If the Bramston fail was the result of a predictable, partisan siding with the Labor Party, it would be unfortunate at best. Partisans will be partisans. But his error is far worse than this.

As for Bramston’s media bosses…

Many would answer instinctively, that the media prefer bread and circuses to truth-telling, and that this behaviour is simply part of the to-be-expected defence of the establishment class’s interests.

During events like COVID, it all became clear. It has continued on during the post-pandemic “say nothing and hope no one notices” phase

Journalists have long since ceased to be courageous dissidents ruthlessly macheting their way to the truth about important issues. They prefer to ignore the core and flap around the peripheries.

Joyce is a classic politician who talks up a storm when in opposition, then goes MIA in government.

As examples of the breed go, daylight is second to Barnaby Joyce.

The one good thing he has done in his political life is to have ended the career of Tony “climate change snake” Windsor. Now that was some achievement.PC

Paul Collits

MAIN PHOTOGRAPH: Barnaby Joyce. (courtesy The Chaser, enhanced)

3 thoughts on “Boozing is least of Barnaby’s sins

  1. Jack the Insider in the Oz, told us Barnaby was ‘over refreshed’ after a long day.
    Show me one who hasn’t been there I will probably* show you a liar.

    *I know some just drink cool aid.

  2. Your statement that Black Jack John McKewen committed suicide is not supported by the article in the referenced link.

    John was obviously at the end of his life, and as stated in the article, refused food (which is also merely a subjective description). Not partaking medical care when it it is futile and burdensome and allowing nature to finish its course should not be confused with suicide (which is a deliberate act to end life).

    Further, in the article referenced, mention is made of a Greens euthanasia bill in the Parliament of the day. The referenced article appears to be a propaganda piece for the euthanasia Bill by projecting the impression that ‘its OK because everyone is doing it’.

  3. People are advised when on certain prescribed pharmaceutical drugs not to drink alcohol, but many people ignore that warning.

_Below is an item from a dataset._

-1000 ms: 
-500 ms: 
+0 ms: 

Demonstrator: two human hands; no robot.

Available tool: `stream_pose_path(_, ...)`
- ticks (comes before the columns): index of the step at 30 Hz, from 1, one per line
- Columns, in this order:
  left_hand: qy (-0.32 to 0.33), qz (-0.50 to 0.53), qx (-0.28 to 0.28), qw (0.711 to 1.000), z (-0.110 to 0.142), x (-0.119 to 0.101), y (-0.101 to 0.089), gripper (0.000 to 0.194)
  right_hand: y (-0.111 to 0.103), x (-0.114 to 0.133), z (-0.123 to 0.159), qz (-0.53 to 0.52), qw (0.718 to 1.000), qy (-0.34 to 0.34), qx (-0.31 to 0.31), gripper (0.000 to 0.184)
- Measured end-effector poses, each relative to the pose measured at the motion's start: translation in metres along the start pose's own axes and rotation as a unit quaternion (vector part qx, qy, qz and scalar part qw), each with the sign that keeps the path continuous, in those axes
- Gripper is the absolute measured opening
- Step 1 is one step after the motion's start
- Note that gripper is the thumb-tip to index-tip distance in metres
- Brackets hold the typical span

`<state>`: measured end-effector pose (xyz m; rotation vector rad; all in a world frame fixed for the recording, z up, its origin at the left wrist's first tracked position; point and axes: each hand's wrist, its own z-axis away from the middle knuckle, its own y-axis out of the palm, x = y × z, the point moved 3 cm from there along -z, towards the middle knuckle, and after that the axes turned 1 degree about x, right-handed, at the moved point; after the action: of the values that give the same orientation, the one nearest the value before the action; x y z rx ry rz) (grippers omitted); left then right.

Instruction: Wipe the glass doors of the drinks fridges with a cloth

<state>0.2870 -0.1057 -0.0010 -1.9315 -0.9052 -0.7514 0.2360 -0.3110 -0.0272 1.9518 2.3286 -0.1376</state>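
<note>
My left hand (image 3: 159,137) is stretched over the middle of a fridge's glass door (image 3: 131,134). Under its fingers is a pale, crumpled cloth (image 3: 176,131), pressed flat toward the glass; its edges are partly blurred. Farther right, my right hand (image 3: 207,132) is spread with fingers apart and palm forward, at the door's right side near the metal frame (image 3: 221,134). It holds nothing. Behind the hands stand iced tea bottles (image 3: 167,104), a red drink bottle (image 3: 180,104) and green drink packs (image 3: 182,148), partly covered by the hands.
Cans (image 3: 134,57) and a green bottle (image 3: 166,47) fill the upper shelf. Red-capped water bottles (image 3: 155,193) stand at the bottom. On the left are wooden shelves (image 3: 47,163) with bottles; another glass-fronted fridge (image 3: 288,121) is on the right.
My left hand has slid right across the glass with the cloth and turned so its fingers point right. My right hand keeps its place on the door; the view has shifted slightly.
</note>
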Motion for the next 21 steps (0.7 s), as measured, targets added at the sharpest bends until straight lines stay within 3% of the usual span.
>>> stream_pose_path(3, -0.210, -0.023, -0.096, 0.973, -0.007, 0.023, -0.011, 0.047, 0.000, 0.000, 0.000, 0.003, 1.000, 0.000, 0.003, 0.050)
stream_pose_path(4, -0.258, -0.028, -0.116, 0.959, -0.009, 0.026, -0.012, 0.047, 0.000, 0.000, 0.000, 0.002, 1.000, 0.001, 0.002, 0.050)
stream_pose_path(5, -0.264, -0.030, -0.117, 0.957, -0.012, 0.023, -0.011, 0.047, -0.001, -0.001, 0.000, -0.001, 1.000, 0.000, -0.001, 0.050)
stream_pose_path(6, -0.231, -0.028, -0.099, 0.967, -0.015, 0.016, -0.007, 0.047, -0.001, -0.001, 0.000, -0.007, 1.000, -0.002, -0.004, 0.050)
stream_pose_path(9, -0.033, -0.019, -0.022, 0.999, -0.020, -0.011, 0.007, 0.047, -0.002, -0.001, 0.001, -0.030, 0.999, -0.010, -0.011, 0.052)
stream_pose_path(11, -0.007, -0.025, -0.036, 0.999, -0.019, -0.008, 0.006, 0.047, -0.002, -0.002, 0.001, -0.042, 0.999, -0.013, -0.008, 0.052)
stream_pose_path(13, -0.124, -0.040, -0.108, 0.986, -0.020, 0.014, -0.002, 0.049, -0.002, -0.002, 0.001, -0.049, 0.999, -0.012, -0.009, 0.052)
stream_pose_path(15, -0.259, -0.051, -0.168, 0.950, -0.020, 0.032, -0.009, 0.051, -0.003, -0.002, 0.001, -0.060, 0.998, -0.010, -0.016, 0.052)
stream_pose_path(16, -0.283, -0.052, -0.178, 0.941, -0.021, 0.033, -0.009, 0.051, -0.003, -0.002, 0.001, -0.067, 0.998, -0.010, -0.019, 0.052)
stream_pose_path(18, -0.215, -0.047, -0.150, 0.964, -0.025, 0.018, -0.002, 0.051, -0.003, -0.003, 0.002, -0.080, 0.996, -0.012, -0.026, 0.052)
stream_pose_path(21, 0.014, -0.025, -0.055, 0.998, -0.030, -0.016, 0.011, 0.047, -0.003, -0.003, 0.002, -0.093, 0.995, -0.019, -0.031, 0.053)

    Barnaby Joyce admitted he was warned but still drank alcohol, and note that we was walking home and not driving a vehicle. And his wife phoned him, and he sat down to rest on a planter box on a street footpath, and fell off onto the footpath, and was videoed by a stranger passing by and recorded as he was swearing after the fall. No doubt the stranger has never used bad language, probably never drinks, and has a long record of public service to his community? If not the stranger would not have dared to make mischief of an unfortunate human situation would he?

    As Mrs Joyce commented, why didn’t the stranger offer assistance?